### Required work
Give the listing again in full and exactly, apart from its pictures.

### Dataset excerpt
'''
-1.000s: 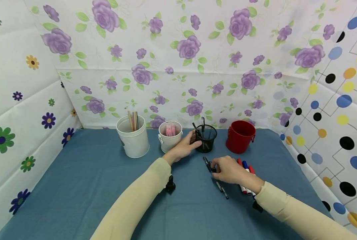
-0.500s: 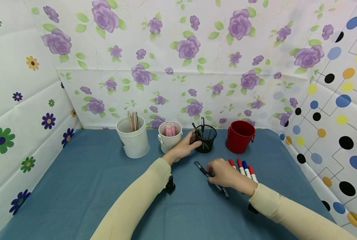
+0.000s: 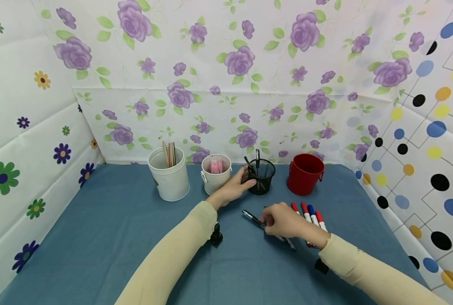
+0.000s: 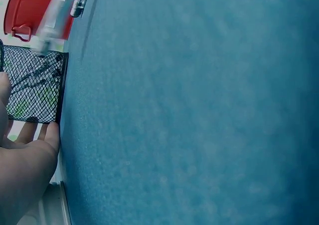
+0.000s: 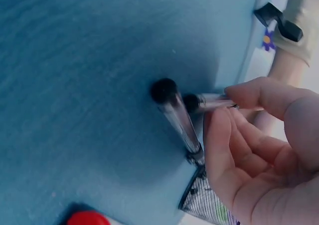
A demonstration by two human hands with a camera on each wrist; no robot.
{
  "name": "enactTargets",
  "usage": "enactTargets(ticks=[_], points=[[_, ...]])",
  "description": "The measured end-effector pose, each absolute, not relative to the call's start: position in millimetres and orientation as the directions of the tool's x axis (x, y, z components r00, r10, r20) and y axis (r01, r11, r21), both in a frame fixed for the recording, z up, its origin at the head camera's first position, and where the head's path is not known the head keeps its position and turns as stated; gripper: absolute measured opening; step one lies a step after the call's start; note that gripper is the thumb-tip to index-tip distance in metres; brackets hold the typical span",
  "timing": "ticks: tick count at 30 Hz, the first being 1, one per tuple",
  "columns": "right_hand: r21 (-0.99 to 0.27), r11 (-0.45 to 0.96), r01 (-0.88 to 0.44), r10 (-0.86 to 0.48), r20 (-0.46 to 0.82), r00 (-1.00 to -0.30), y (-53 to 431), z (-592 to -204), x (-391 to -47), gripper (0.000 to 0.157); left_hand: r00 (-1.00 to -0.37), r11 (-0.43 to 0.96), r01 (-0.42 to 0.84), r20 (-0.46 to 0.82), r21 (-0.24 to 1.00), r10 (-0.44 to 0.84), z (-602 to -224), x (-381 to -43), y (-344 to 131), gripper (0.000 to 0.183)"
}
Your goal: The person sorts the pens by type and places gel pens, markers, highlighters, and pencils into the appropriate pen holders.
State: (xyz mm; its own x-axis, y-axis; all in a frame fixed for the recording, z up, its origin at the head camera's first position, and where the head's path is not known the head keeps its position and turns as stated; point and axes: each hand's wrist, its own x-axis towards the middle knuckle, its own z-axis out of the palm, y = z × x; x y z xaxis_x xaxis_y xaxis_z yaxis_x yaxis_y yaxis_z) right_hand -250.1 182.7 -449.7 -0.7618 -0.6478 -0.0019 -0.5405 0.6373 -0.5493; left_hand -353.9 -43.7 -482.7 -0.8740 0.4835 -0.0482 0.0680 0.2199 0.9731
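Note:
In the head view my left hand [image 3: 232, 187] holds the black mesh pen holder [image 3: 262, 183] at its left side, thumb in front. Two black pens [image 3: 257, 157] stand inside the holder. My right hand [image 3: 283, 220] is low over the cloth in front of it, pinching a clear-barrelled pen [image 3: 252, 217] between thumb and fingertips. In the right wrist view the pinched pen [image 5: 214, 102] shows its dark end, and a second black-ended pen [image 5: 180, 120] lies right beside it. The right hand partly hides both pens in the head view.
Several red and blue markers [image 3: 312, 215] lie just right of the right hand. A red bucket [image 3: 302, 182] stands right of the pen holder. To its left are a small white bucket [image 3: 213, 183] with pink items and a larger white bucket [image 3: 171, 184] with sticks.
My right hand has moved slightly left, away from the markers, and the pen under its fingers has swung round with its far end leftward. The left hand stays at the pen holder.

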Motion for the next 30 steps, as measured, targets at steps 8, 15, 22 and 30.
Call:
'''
### Output for this task
-1.000s: 
-0.500s: 
+0.000s: 
+0.000s: 
+0.000s: 
A demonstration by two human hands with a camera on each wrist; no robot.
{
  "name": "enactTargets",
  "usage": "enactTargets(ticks=[_], points=[[_, ...]])",
  "description": "The measured end-effector pose, each absolute, not relative to the call's start: position in millimetres and orientation as the directions of the tool's x axis (x, y, z components r00, r10, r20) and y axis (r01, r11, r21), both in a frame fixed for the recording, z up, its origin at the head camera's first position, and where the head's path is not known the head keeps its position and turns as stated; gripper: absolute measured opening; step one lies a step after the call's start; note that gripper is the thumb-tip to index-tip distance in metres; brackets hold the typical span",
  "timing": "ticks: tick count at 30 Hz, the first being 1, one per tuple",
  "columns": "right_hand: r21 (-0.99 to 0.27), r11 (-0.45 to 0.96), r01 (-0.88 to 0.44), r10 (-0.86 to 0.48), r20 (-0.46 to 0.82), r00 (-1.00 to -0.30), y (-53 to 431), z (-592 to -204), x (-391 to -47), gripper (0.000 to 0.157); left_hand: r00 (-1.00 to -0.37), r11 (-0.43 to 0.96), r01 (-0.42 to 0.84), r20 (-0.46 to 0.82), r21 (-0.24 to 1.00), r10 (-0.44 to 0.84), z (-602 to -224), x (-381 to -43), y (-344 to 131), gripper (0.000 to 0.183)"
}
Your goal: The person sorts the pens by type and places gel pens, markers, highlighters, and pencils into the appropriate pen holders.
State: (xyz mm; its own x-axis, y-axis; all in a frame fixed for the recording, z up, its origin at the head camera's first position, and where the head's path is not known the head keeps its position and turns as stated; point and axes: each hand's wrist, its own x-axis towards the middle knuckle, its own z-axis out of the palm, y = z × x; x y z xaxis_x xaxis_y xaxis_z yaxis_x yaxis_y yaxis_z) right_hand -250.1 182.7 -449.7 -0.7618 -0.6478 -0.0019 -0.5405 0.6373 -0.5493; left_hand -353.9 -43.7 -482.7 -0.8740 0.4835 -0.0482 0.0680 0.2199 0.9731
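Note:
In the head view my left hand [image 3: 232, 187] holds the black mesh pen holder [image 3: 262, 183] at its left side, thumb in front. Two black pens [image 3: 257, 157] stand inside the holder. My right hand [image 3: 283, 220] is low over the cloth in front of it, pinching a clear-barrelled pen [image 3: 252, 217] between thumb and fingertips. In the right wrist view the pinched pen [image 5: 214, 102] shows its dark end, and a second black-ended pen [image 5: 180, 120] lies right beside it. The right hand partly hides both pens in the head view.
Several red and blue markers [image 3: 312, 215] lie just right of the right hand. A red bucket [image 3: 302, 182] stands right of the pen holder. To its left are a small white bucket [image 3: 213, 183] with pink items and a larger white bucket [image 3: 171, 184] with sticks.
My right hand has moved slightly left, away from the markers, and the pen under its fingers has swung round with its far end leftward. The left hand stays at the pen holder.
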
Motion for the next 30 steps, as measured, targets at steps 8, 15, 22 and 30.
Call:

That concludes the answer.